**Activity:**
Exactly the lines below starting at the line with "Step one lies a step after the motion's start" and ending at the line with "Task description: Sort" are wanted, with both ends included. Leave out the pictures and add no other lines.

**Data to examine:**
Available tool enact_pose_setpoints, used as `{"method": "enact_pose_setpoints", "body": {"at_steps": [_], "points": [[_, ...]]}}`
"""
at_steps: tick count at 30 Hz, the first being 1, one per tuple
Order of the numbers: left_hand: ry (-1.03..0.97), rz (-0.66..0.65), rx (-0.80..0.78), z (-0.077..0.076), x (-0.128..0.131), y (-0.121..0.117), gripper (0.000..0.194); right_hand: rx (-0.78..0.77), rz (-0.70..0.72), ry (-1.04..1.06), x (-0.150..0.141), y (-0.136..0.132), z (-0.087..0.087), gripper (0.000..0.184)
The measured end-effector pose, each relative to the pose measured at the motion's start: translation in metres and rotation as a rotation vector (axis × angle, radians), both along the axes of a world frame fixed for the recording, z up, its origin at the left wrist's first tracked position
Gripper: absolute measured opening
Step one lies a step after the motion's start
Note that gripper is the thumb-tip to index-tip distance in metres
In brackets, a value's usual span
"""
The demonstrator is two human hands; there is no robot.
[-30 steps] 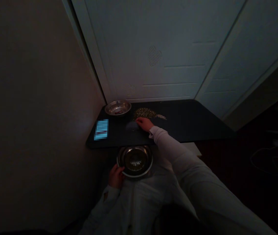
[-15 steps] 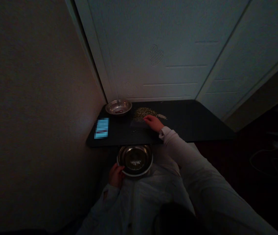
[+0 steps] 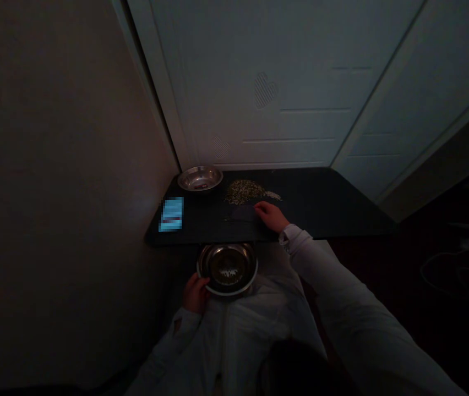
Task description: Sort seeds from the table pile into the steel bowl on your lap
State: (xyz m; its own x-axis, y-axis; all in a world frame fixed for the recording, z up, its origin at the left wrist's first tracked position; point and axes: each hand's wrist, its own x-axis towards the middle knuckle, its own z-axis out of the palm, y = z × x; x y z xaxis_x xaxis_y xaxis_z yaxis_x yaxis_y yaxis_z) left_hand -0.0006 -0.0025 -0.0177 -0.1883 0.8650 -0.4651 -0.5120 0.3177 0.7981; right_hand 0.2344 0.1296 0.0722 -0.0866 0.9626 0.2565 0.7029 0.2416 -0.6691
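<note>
My left hand (image 3: 196,293) grips the near left rim of a metal bowl (image 3: 251,269), held over my lap just below the table edge. Some small pale bits lie in its bottom. Above the tabletop, the fingers of my right hand (image 3: 273,216) pinch the right end of a thin, see-through grey card-like sheet (image 3: 243,213). A few small grains lie by the sheet's lower left side. Beyond it spreads a heap of mixed yellowish-green grains or seeds (image 3: 244,191), with a smaller pale pile (image 3: 274,195) at its right. The dim light hides their exact kind.
A second metal bowl (image 3: 200,179) stands at the back left of the dark table (image 3: 333,203). In front of it lies a bright, pixelated blue rectangle (image 3: 172,214). A wall (image 3: 73,165) rises at the left and white door panels (image 3: 300,82) behind.
My right hand has drawn back from the grain heap, toward me and to the right, with the card-like sheet. My left hand and its bowl stay nearly where they were.
</note>
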Motion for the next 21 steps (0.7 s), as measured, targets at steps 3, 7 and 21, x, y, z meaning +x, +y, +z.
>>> {"method": "enact_pose_setpoints", "body": {"at_steps": [3, 7, 21], "points": [[-0.003, 0.005, -0.010, 0.000, 0.000, 0.000, 0.023, 0.006, 0.009, -0.027, -0.003, -0.002, -0.001, 0.019], [-0.011, 0.011, -0.004, 0.001, 0.001, 0.000, 0.024, 0.018, 0.033, -0.029, -0.006, -0.004, -0.004, 0.020], [-0.015, 0.001, -0.004, 0.000, 0.000, 0.001, 0.022, -0.042, 0.100, -0.009, -0.012, -0.023, -0.001, 0.019]]}}
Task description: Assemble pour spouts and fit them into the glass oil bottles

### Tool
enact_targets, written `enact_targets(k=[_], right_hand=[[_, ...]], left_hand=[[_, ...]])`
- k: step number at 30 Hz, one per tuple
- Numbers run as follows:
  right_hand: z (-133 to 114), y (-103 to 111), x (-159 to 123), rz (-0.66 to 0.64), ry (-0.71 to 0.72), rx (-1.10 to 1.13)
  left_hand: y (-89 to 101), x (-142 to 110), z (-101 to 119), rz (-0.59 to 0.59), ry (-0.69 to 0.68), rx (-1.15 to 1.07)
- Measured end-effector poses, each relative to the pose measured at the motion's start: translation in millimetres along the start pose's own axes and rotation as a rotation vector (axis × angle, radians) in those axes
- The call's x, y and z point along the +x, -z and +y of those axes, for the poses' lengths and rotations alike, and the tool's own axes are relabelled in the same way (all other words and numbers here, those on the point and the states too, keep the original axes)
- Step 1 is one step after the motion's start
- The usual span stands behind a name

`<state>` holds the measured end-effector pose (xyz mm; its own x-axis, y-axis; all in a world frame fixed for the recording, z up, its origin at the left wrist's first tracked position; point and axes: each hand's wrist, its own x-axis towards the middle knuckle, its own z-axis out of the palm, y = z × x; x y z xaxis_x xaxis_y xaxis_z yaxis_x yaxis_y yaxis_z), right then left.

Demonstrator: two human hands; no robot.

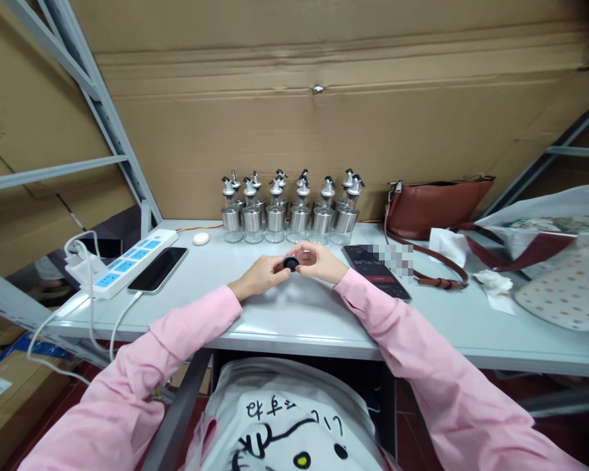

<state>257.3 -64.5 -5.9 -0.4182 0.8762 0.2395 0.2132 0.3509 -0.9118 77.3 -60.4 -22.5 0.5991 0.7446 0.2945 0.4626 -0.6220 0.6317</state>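
Over the middle of the grey table, my left hand (262, 276) and my right hand (320, 261) meet at a small round black part (290, 263). The fingers of both hands close on it from either side, and they hide some of its edge. What exactly the part is cannot be made out. Just beyond my hands stand several glass bottles (275, 221) with steel sleeves, in two rows. Their tops carry silver and black pour spouts (302, 183).
Left on the table (255, 327) are a white power strip (132, 261), a phone (158, 269) with a cable and a white round object (201, 239). To the right lie a dark phone (373, 271), a brown handbag (434, 206), crumpled tissue (493, 282) and a dotted bag (564, 294). Cardboard (255, 118) stands behind.
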Motion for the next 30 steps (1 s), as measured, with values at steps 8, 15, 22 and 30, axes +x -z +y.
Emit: enact_targets(k=[8,15,22,30], right_hand=[[-3.3,-5.5,-1.4,0.042,0.001,0.056],[-4.1,-6.5,-1.7,0.034,0.0,0.062],[-2.5,-6.1,-1.5,0.016,0.011,0.045],[-2.2,-6.2,-1.4,0.006,0.042,0.015]], left_hand=[[-0.2,0.0,-0.9,0.039,-0.029,-0.047],[-0.4,0.2,-1.5,0.07,-0.095,-0.012],[-1.0,0.0,-1.3,0.085,-0.102,0.063],[-1.1,0.2,1.4,0.07,-0.101,0.177]])
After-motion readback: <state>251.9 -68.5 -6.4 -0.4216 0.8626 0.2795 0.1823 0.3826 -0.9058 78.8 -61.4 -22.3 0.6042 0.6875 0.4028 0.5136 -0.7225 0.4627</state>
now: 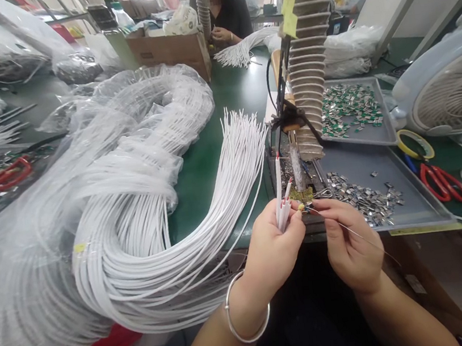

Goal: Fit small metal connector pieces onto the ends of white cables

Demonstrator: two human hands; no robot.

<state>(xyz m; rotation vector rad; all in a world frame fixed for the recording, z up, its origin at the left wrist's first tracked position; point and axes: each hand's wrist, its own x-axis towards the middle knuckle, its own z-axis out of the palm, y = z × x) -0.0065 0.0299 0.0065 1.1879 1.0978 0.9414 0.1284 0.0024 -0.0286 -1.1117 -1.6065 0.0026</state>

**Solution to this problem:**
Step one lies a step after the motion's start
Note that gripper is the thumb-tip to index-tip distance in metres
In brackets, a value's usual span
"""
The demonstrator is two human hands; there is no robot.
[-30 steps] 
[-15 steps] 
[+0 steps] 
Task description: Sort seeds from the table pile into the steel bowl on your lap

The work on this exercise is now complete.